Les deux dernières semaines du premier tour de la campagne présidentielle française avaient quelque chose de surréaliste.

Alors que seuls cinq candidats (Sarkozy, Hollande, Mélenchon, Le Pen et Bayrou) dépassaient la barre des 10% dans les sondages, les chaînes de radio et de télévision ont été forcées d'accorder l'égalité du temps de parole et de la visibilité aux 10 candidats qui avaient fait acte de candidature... et dont la moitié n'a jamais dépassé la barre des 3%!

Ce qui veut dire que les médias devaient accorder autant d'importance à Jacques Cheminade, un hurluberlu que les derniers sondages créditent de ... zéro appui, qu'à Nicolas Sarkozy ou à François Hollande!

Il serait étonnant que cette règle imposée par le Conseil supérieur de l'audiovisuel survive à cette campagne, tant elle va contre la liberté de presse et le simple bon sens. (Heureusement, la presse écrite échappait à cette directive et pouvait exercer son jugement éditorial).
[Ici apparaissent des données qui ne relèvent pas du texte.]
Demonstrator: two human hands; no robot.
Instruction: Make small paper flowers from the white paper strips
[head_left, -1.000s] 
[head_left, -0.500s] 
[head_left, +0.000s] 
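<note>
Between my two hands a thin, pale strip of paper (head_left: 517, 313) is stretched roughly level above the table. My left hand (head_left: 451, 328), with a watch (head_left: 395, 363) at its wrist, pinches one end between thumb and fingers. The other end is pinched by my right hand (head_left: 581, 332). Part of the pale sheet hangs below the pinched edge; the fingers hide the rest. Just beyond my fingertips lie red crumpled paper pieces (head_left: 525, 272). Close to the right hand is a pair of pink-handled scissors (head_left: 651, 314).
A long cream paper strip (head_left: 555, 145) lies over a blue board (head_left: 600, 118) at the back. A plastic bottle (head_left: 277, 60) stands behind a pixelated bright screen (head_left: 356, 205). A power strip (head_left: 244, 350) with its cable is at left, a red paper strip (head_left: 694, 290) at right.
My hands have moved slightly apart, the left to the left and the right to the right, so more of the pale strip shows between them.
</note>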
M. Sarkozy n'avait pas tort de se plaindre de ce que la règle de l'égalité du temps de parole lui fût particulièrement préjudiciable («Ils sont neuf contre moi!», disait-il cette semaine), puisque par définition, le président sortant, quel qu'il soit, est la principale cible des candidats de l'opposition.

L'autre incongruité de cette campagne découle du système d'accréditation des candidats, qui devaient recueillir la signature de 500 élus pour se qualifier. Par un mystère propre à la politique française, le dénommé Cheminade, qui se présente à chaque présidentielle depuis 1995 pour disparaître complètement du paysage entre les élections, n'a eu aucun mal à obtenir ses 500 signatures, alors que Marine Le Pen, qui s'est maintenue autour de 15% dans les sondages, a peiné jusqu'à la dernière minute à en récolter autant.

La résistance à Mme Le Pen peut s'expliquer par le refus des maires, tant de gauche que de droite, de donner un coup de pouce à une candidature qui dérangeait leur camp. Mais comment expliquer qu'il s'en trouve toujours 500 pour avaliser, bon an mal an, la candidature dudit Cheminade, un disciple de la secte conspirationniste de l'Américain Lyndon LaRouche (lequel professe, entre autres sornettes, que la reine d'Angleterre est à la tête du cartel mondial de la drogue) ...?

La multiplication des «petits candidats» a quand même permis aux Français de découvrir toute une galerie assez pittoresque de personnages, en particulier Philippe Poutou, qui a succédé à Olivier Besancenot à la tête du Parti Anti-capitaliste. Dans ce groupe de candidats dont six se proclament «de gauche», Poutou est le seul ouvrier. Militant syndical chez Ford, il n'a pas le savoir-faire politique de Besancenot, mais il a charmé les téléspectateurs par sa spontanéité et son évidente sincérité.

Autre nouvelle venue, Nathalie Arthaud, la jeune, vive et jolie représentante des trotskystes de Lutte ouvrière, une enseignante de lycée qui incarne un changement fort bienvenu, après l'éternelle et lugubre Arlette Laguillier.

Il y a aussi Nicolas Dupont-Aignan, un gaulliste antieuropéen qui propose... le retour au franc. Et il y a, bien sûr, Eva Joly, la très gaffeuse candidate des Verts-Europe-Écologie. L'ancienne juge d'instruction qui s'était souvent distinguée, notamment dans l'affaire Elf, par son intransigeance proche du sectarisme, et que Chabrol a immortalisée sous les traits d'Isabelle Huppert dans L'ivresse du pouvoir, a atterri pour son plus grand malheur à la tête des Verts et a rapidement irrité tout le monde en faisant la leçon aux Français dans son rugueux accent norvégien. Cantonnée aux environs de 2%, elle a terminé la campagne en déboulant un escalier au sortir d'un cinéma, ajoutant une note pitoyable à une prestation qui était déjà pathétique.